“They talk of the artist finding liberation in work, it is true. One can be someone else in another, more dramatic, more beautiful world.” Oh how true Ronald! That’s what it is like in Silver Screen Suppers world. Liberated! More dramatic and more beautiful. Lovely.
On a day that promises to be the start of a new British heatwave I am making a pie for Charley. Gadzooks – isn’t it hot enough in my kitchen?! Anyhow, it was next on the list to test cook so cooking it I am. It’s making me chuckle to think about the first time I made this pie. In Delaware with Ruthie when we were having the Silver Screen Summit. I think we’d gone to the supermarket with our token for “A Relaxing Moment” at the in-house coffee shop. Ha ha!
I am missing Ruth a LOT but it was great to have a sleepy late night conversation with her on the phone earlier this week. Things are afoot with the book proposal, we may have something cooking…

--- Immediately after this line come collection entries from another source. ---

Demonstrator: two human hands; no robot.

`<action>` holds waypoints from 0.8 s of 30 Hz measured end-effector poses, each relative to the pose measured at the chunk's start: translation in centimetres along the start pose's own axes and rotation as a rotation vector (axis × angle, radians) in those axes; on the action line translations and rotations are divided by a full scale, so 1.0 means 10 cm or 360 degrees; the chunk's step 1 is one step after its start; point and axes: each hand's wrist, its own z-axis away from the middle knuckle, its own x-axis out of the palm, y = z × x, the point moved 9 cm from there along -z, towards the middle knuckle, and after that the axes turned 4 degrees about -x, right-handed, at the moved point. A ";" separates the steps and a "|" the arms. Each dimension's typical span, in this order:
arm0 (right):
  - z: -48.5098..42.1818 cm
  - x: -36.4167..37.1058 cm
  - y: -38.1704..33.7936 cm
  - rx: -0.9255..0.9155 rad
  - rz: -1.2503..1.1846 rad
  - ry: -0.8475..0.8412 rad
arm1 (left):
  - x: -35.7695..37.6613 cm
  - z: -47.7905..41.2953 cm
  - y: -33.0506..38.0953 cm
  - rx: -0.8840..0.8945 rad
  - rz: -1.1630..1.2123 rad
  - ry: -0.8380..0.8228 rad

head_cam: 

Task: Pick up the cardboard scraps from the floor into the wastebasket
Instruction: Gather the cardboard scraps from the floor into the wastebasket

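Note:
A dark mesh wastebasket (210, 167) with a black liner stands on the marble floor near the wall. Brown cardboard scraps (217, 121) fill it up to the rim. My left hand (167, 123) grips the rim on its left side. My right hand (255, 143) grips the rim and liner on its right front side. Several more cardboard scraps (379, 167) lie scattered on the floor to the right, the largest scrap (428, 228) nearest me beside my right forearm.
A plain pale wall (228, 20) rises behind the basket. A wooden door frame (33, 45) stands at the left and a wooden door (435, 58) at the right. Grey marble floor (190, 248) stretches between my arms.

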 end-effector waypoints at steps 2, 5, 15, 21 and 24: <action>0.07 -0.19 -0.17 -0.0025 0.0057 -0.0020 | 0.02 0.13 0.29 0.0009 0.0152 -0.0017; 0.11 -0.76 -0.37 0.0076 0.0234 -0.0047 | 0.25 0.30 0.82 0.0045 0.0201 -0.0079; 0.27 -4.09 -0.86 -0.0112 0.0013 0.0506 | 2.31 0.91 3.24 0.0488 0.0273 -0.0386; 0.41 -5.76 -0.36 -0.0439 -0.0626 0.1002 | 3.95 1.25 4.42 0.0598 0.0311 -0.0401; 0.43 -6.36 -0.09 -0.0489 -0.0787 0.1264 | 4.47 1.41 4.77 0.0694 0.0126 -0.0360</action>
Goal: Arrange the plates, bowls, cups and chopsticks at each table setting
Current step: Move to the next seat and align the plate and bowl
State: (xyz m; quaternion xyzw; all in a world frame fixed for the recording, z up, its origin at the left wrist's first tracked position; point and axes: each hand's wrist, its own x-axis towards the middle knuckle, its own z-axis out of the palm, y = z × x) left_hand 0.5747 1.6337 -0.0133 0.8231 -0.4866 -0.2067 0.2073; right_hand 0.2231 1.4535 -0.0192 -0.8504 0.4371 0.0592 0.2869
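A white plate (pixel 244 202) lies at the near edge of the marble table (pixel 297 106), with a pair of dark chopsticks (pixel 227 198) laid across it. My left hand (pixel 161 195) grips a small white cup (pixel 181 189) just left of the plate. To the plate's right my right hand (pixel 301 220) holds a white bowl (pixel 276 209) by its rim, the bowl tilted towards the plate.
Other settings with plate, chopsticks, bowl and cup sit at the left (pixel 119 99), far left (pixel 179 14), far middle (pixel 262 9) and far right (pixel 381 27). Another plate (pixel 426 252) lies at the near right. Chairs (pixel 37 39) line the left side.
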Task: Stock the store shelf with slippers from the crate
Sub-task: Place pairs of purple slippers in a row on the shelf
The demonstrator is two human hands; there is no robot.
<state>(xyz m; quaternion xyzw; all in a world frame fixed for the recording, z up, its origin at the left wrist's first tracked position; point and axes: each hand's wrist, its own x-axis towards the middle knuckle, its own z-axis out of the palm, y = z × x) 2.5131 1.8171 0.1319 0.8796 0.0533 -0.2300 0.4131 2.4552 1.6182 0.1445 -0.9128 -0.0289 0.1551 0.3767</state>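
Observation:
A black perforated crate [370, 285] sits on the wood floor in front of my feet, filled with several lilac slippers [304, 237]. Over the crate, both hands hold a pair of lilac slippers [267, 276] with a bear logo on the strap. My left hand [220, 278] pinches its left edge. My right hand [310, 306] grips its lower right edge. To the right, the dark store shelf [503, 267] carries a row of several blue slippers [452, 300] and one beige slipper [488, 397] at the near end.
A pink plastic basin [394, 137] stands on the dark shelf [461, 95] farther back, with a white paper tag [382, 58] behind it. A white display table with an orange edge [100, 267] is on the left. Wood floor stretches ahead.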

You are brave to cook in this heat–I’ve been eating fruit, hummus and trying to avoid the oven this week. Still pies and pastry are (almost) worth it. I hope it tastes yummy.
Good luck with the book proposal–I’m hammering one out now, or at least doing the readings/screenings/research necessary to get one done.
Ooh exciting – tell me more about the book proposal! It really is unusually hot here – it’s 7am and it’s already boiling!
Here goes! Off the top of my head but it might end up sounding very much like a prepared abstract which isn’t intentional..
It’s on femininity in popular film and TV (mainly US and UK)–it’s basically a combination of conceptual and historical work. While acknowledging that femininity changes, I look at textual features that are often associated with femininity and evoke a feminine address. Chapters are on the use of detail, which not only touches on a feminine way of seeing/feminine narratology, but also the importance of fashion, beauty, consumerism and mise-en-scene, on the female group protagonist (chapter two), the female look at the female body (chapter three), self-analysis (chapter 4) and work/public space/historiography (chapter 5), which reflects back on woman’s history and approaches to femininity in popular film/tv and film/tv theory/criticism/history . I’m working on my sample chapter on female group protagonists which focuses on the 50s/60s (The Best of Everything, Valley of the Dolls, The Group and The Chapman Report are key films), 60s/70s (Liver Birds, Take Three Girls) and the 90s-2000s. Drawing on the idea of femininity as relational, I look at the importance of group protagonists in woman’s films, here in the context of second wave feminism and post-feminism. I’m going to consider how this collective sensibility ties into ideas of femininity as youthful, as becoming and varied, and see how these concepts both lead to their infantalisation and to a positioning of the feminine that exists in some slightly non-heteronormative state, hence its position as something subject to critique.
There really has been no detailed study of femininity–the nearest is Jackie Stacey’s Star Gazing–so I hope this will fill a hole in the market!
Sorry to hear you are dealing with the oppressive heat too. It broke a little bit here on Friday and Saturday but the temps are creeping back up.
I got your email and will look for that reference. Let me know what dvds you want copying.
Woweee! That sounds like a humdinger m’lovely!